- _Task_: Your answer should consist of each line below that contains the string "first".

*** Data records ***

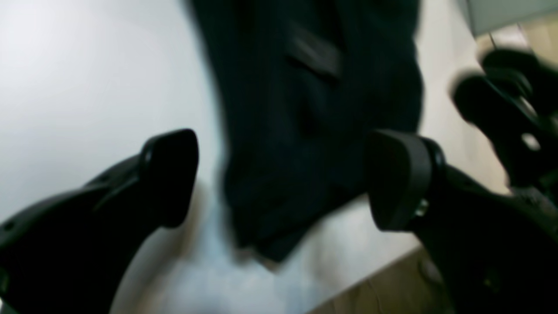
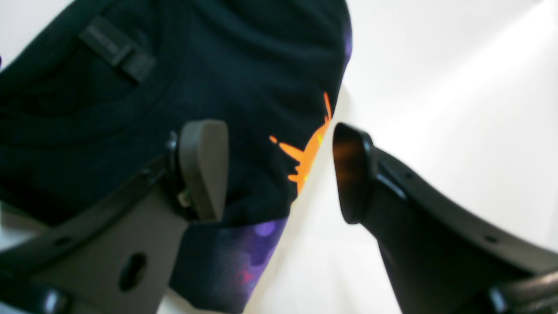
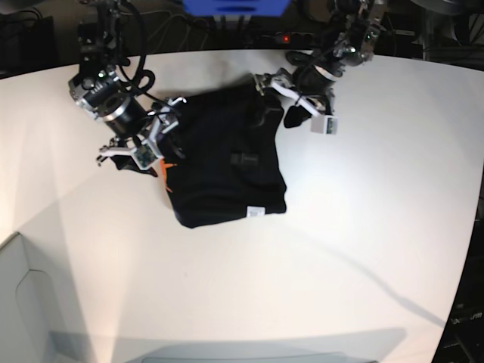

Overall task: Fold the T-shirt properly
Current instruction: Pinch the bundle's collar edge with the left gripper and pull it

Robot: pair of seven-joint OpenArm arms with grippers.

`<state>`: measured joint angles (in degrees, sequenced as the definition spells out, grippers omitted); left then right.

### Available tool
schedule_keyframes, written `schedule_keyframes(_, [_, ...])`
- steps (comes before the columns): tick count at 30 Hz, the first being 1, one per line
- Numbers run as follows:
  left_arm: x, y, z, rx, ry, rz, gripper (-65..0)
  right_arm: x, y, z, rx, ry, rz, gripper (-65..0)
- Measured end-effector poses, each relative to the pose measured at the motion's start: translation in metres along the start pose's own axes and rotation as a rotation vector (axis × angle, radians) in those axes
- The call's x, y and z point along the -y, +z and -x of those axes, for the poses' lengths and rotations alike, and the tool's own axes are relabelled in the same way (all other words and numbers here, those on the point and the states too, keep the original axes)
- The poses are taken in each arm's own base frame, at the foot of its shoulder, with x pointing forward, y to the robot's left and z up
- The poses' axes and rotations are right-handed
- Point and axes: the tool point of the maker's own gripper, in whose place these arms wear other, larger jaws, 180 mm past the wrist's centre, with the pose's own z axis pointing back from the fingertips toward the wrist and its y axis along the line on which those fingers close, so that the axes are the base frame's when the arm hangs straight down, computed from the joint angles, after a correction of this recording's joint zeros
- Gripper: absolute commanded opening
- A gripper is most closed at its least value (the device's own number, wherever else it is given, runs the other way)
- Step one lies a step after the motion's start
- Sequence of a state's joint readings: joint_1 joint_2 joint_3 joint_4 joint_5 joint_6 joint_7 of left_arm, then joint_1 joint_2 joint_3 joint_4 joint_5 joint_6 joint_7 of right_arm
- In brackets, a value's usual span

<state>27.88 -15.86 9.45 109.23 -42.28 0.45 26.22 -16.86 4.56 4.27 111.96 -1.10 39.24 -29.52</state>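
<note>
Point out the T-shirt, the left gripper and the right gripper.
T-shirt (image 3: 227,162): base view, middle of the folded black fabric.
left gripper (image 1: 283,179): left wrist view, gap midway between its open fingertips.
right gripper (image 2: 279,170): right wrist view, gap midway between its open fingertips, over the shirt's edge.

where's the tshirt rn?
In the base view the T-shirt lies folded on the white table, left of centre toward the far edge, between the open right gripper and open left gripper.
</note>
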Motion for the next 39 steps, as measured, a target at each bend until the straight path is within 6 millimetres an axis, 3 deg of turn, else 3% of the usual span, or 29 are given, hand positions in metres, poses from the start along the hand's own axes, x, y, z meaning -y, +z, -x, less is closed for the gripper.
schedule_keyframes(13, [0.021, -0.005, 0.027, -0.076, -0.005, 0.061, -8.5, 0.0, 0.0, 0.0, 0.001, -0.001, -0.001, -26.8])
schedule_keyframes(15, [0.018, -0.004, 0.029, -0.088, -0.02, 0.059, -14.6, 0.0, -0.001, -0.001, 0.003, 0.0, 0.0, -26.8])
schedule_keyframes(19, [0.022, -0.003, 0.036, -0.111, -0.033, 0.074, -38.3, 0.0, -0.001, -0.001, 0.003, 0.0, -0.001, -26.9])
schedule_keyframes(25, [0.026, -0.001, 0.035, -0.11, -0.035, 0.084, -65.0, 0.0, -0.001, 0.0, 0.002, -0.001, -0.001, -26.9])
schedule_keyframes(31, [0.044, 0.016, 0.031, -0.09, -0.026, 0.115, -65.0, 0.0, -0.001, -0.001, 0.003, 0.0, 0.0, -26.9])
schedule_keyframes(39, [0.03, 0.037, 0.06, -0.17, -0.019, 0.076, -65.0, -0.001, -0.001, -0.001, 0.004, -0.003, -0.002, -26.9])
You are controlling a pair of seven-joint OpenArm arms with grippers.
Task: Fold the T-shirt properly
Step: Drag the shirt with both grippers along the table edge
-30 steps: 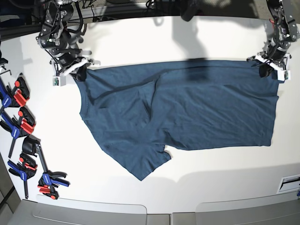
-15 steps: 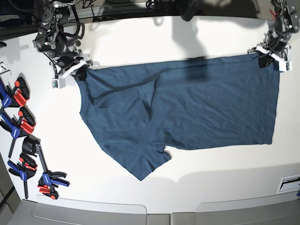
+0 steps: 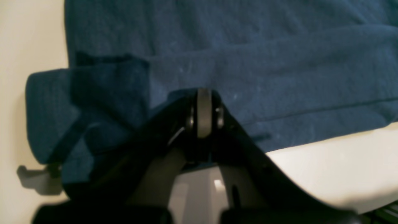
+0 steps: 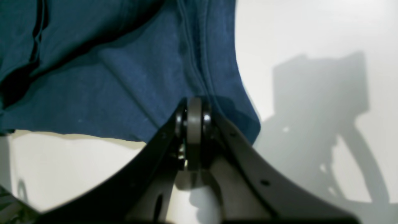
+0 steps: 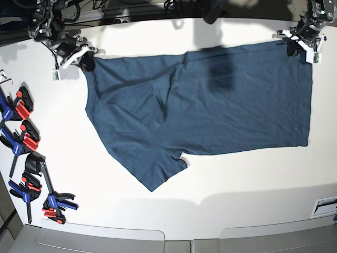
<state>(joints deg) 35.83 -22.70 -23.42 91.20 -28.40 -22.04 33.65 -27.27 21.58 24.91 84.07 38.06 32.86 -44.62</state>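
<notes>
Cloth, a dark navy-teal cotton T-shirt [image 5: 210,105], is lying long axis 9-to-3, stretching between right gripper [image 5: 84,57] at 10 and left gripper [image 5: 296,46] at 2, both pinching its far edge.

Each arm ends in a black gripper with white plastic parts. In the base view the right gripper [image 5: 84,58] shows a white bracket and a small white tag with a green spot on its outer end, below dark metal links and loose black cables. The left gripper [image 5: 301,46] has the same white bracket and tag. From the wrist cameras, each gripper looks like two black curved plates that meet at the tip around a grey roller [image 4: 194,137] with dark round bolts on both sides. Small screw holes dot the plates. A pale grey housing [image 3: 199,199] sits behind them.
</notes>
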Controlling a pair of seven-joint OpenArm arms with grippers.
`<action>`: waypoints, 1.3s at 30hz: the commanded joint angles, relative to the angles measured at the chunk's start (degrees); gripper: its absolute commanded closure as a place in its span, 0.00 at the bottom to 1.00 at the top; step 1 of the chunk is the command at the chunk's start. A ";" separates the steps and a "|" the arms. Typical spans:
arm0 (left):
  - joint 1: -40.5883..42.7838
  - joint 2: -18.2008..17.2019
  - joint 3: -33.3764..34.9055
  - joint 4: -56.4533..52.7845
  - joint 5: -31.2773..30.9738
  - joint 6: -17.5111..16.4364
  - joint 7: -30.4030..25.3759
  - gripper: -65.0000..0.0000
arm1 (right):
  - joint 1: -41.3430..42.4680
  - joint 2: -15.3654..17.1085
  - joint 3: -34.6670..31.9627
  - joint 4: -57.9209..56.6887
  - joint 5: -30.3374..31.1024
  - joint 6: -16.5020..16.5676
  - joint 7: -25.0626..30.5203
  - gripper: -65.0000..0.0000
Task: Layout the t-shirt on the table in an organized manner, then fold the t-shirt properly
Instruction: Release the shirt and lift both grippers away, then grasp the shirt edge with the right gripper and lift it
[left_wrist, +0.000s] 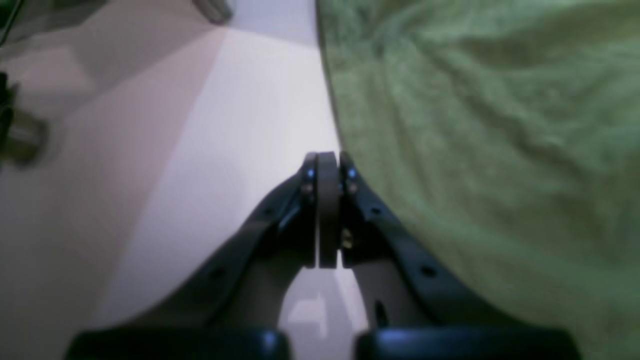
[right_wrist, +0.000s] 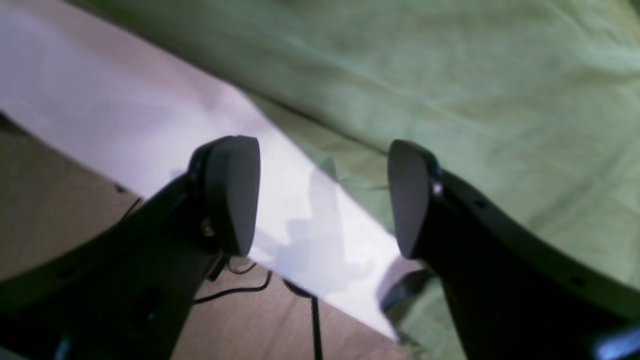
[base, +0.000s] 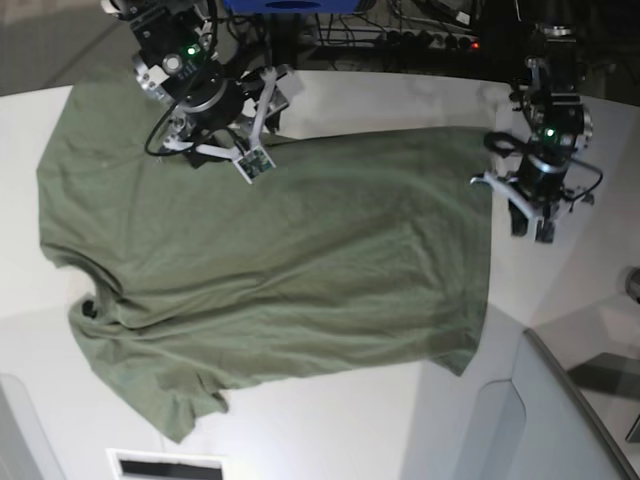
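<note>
The olive-green t-shirt (base: 280, 260) lies spread and wrinkly on the white table (base: 400, 420), sleeves toward the left in the base view. My right gripper (right_wrist: 325, 195) is open and holds nothing. It hangs over the shirt's far edge (right_wrist: 450, 100), with one fingertip (right_wrist: 232, 195) above the bare table strip and the other above cloth. In the base view this gripper (base: 262, 110) is at the top left. My left gripper (left_wrist: 327, 160) is shut on nothing. It sits just off the shirt's hem (left_wrist: 475, 150), over bare table at the right of the base view (base: 530, 225).
A grey translucent panel (base: 570, 420) stands at the table's near right corner. A white piece with a dark slot (base: 165, 465) sits at the front edge. Past the table edge, the right wrist view shows brown floor (right_wrist: 60, 200) and black cables (right_wrist: 312, 310).
</note>
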 joint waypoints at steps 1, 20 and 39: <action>0.50 -0.97 -1.13 0.68 -0.62 -0.41 -1.59 1.00 | 0.31 -0.10 -0.76 0.72 0.05 -0.86 1.06 0.41; 6.48 -0.88 -2.45 0.24 -1.06 -1.02 -1.85 1.00 | 7.17 -0.45 -5.68 -13.78 0.32 -5.17 1.58 0.61; 5.86 -1.76 -2.45 -3.01 -1.06 -1.02 -1.85 1.00 | 7.69 -0.54 -5.86 -16.77 0.40 -4.99 1.06 0.99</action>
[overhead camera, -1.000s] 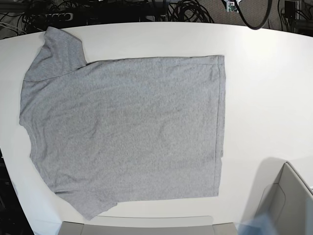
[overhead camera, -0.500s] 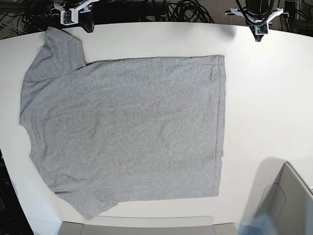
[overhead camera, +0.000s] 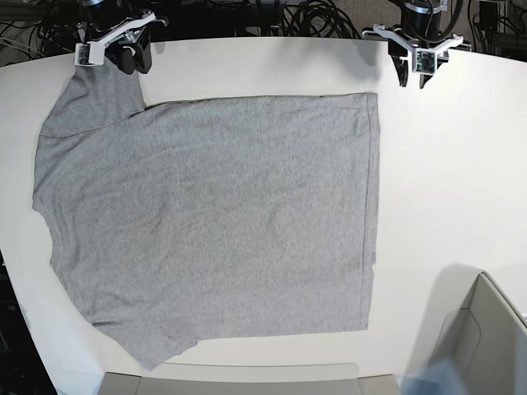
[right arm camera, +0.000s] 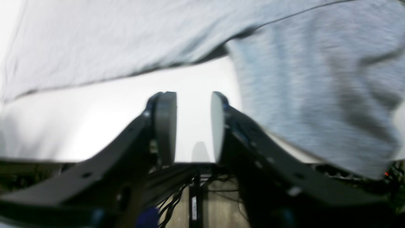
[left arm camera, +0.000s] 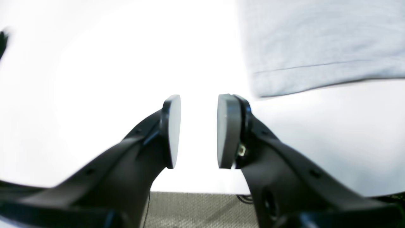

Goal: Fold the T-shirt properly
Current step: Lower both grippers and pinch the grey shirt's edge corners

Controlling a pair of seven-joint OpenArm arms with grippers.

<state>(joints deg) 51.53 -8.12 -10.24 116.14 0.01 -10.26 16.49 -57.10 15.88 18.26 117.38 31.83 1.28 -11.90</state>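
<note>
Plainly, the T-shirt (overhead camera: 214, 222) is spread flat and plain side up on the white table (overhead camera: 453, 181), with its collar end toward the left of the base view, its hem toward the right, one sleeve at the far left corner and the other at the near edge. No fold is seen in it yet.

Both pincers are held at the far edge of the table. The left gripper (left arm camera: 196, 129) is seen with its jaws parted and nothing between them, just beside the far hem corner of the shirt but not touching it. The right gripper (right arm camera: 193, 126) is likewise parted and empty, placed over bare table between the far sleeve and the far side seam, close to the cloth.

The shirt is judged to be light, soft and limp. It is expected to drape and sag from any point by which it is lifted, and to drag rather than slide cleanly. A single thin layer lying flat is hard to pinch, so hold is best taken at edges: the far hem corner for the left gripper, and the far shoulder or sleeve seam for the right. Matching grips are advised so that the cloth is carried evenly.
</note>
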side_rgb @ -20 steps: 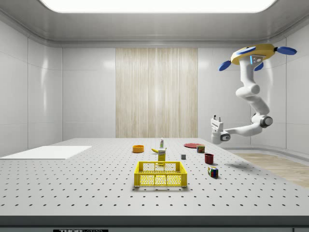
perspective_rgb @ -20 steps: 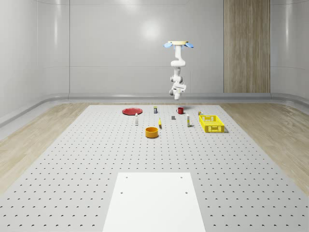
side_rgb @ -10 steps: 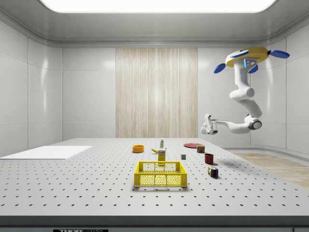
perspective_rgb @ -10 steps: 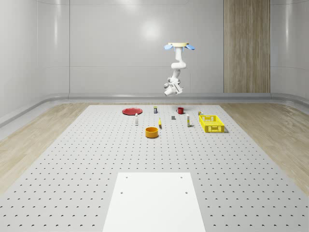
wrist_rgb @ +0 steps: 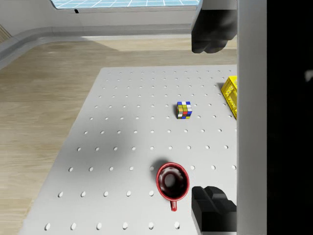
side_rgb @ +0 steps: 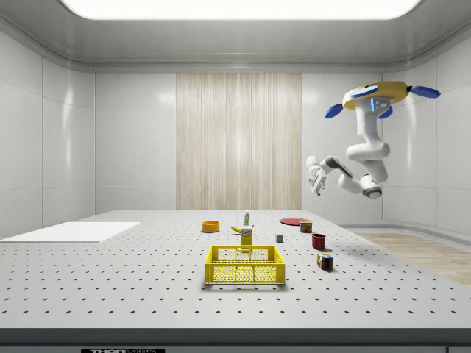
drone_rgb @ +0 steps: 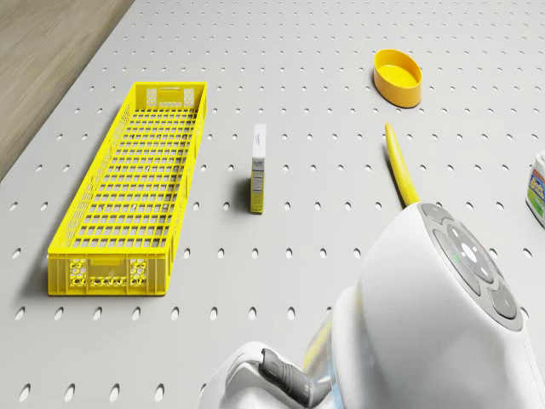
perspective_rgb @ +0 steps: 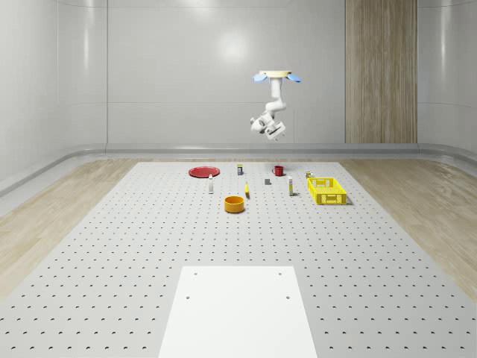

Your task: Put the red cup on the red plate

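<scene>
Hovering high over the small glossy red cup (wrist_rgb: 172, 181) with an open, empty tool (wrist_rgb: 211, 117), drone (side_rgb: 377, 94) could drop off-centre and tip it.

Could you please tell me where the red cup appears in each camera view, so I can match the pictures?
Whole-scene view: red cup far back, right of the red plate.
Side view: cup on the table, right of the yellow crate.
Wrist view: cup seen from above.
Shared landmark: the yellow crate.
</scene>
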Motion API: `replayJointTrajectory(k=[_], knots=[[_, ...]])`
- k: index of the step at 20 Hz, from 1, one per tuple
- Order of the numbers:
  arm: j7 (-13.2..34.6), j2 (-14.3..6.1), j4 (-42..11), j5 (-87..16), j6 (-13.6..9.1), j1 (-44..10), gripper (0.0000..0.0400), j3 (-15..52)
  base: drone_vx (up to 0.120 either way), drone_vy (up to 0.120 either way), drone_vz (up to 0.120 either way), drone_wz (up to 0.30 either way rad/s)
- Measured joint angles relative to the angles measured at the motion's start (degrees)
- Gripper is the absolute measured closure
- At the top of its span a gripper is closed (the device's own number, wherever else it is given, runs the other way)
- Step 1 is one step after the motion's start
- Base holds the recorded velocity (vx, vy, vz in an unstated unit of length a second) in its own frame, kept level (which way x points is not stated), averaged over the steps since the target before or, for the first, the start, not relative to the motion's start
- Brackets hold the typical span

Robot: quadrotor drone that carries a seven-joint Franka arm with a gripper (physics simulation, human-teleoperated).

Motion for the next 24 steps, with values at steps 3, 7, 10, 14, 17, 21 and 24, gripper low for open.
replayJointTrajectory(k=[3,7,10,14,17,21,24], knots=[[5.08,-2.04,-2.54,-6.44,-3.51,-7.50,0.0000,4.02,0.000,0.000,-0.120,0.000],[9.37,-4.35,-3.85,-10.36,-6.30,-14.06,0.0000,7.23,0.000,0.000,-0.120,0.000],[11.34,-5.77,-4.19,-11.49,-7.19,-17.02,0.0000,8.67,0.000,0.000,-0.120,0.000],[13.01,-7.38,-4.34,-11.89,-7.38,-19.42,0.0000,9.91,0.000,0.000,-0.120,0.000],[13.84,-8.46,-4.35,-11.76,-7.07,-20.54,0.0000,10.56,0.000,0.080,-0.120,0.000],[14.65,-9.80,-4.30,-11.33,-6.33,-21.56,0.0000,11.24,0.000,0.080,-0.120,0.000],[15.12,-10.76,-4.25,-10.91,-5.64,-22.11,0.0000,11.65,0.000,0.000,-0.120,0.000]])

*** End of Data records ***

- _Written answer_:
- steps (comes before the columns): tick count at 30 Hz, the first being 1, one per line
- Base holds the recorded velocity (vx, vy, vz in an unstated unit of length a second) in its own frame, kept level (which way x points is not stated), averaged over the steps since the target before or, for the first, the start, not relative to the motion's start

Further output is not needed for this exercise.